# Exercise objective:
The listing below should be written out word for word, with its pictures removed.
▬▬▬
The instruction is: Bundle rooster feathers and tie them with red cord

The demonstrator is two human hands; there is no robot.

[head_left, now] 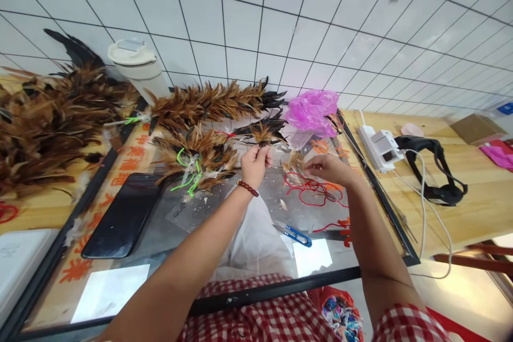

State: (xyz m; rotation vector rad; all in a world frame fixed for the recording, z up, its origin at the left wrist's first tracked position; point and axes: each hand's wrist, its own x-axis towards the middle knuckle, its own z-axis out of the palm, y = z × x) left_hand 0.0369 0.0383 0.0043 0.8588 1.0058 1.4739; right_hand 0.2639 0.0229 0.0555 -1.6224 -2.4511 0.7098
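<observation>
My left hand (pixel 255 166) is closed, pinching a small bunch of brown feathers (pixel 262 136) that stick up and away from its fingertips. My right hand (pixel 326 169) hovers at the edge of a small pile of loose feathers (pixel 294 163), its fingers bent and slightly apart; I can make out nothing in them. Just below the pile lies a tangle of red cord (pixel 315 191). Blue-handled thread snips (pixel 295 234) rest on the glass nearer to me. Left of my left hand is a feather bundle (pixel 200 157) with bright green ties.
A long feather strand (pixel 212 101) and a pink plastic bag (pixel 313 111) lie along the wall. At left are a black phone (pixel 122 216), a white lidded cup (pixel 138 67) and a large feather heap (pixel 52 123). A power strip (pixel 379 145) and black head strap (pixel 435 165) are at right.
</observation>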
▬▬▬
# The completed task:
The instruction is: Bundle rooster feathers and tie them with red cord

The demonstrator is two human hands; there is no robot.

[head_left, now] 

State: (xyz m; rotation vector rad; all in a world frame fixed for the recording, z up, its origin at the left wrist's first tracked position; point and axes: each hand's wrist, its own x-axis towards the middle knuckle, its own z-axis out of the palm, y = z × x) left_hand 0.0369 0.0383 0.0043 0.8588 1.0058 1.4739; right_hand 0.2639 0.0229 0.0555 -1.6224 -2.4511 0.7098
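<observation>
My left hand (pixel 255 166) is closed, pinching a small bunch of brown feathers (pixel 262 136) that stick up and away from its fingertips. My right hand (pixel 326 169) hovers at the edge of a small pile of loose feathers (pixel 294 163), its fingers bent and slightly apart; I can make out nothing in them. Just below the pile lies a tangle of red cord (pixel 315 191). Blue-handled thread snips (pixel 295 234) rest on the glass nearer to me. Left of my left hand is a feather bundle (pixel 200 157) with bright green ties.
A long feather strand (pixel 212 101) and a pink plastic bag (pixel 313 111) lie along the wall. At left are a black phone (pixel 122 216), a white lidded cup (pixel 138 67) and a large feather heap (pixel 52 123). A power strip (pixel 379 145) and black head strap (pixel 435 165) are at right.
</observation>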

This completes the requested output.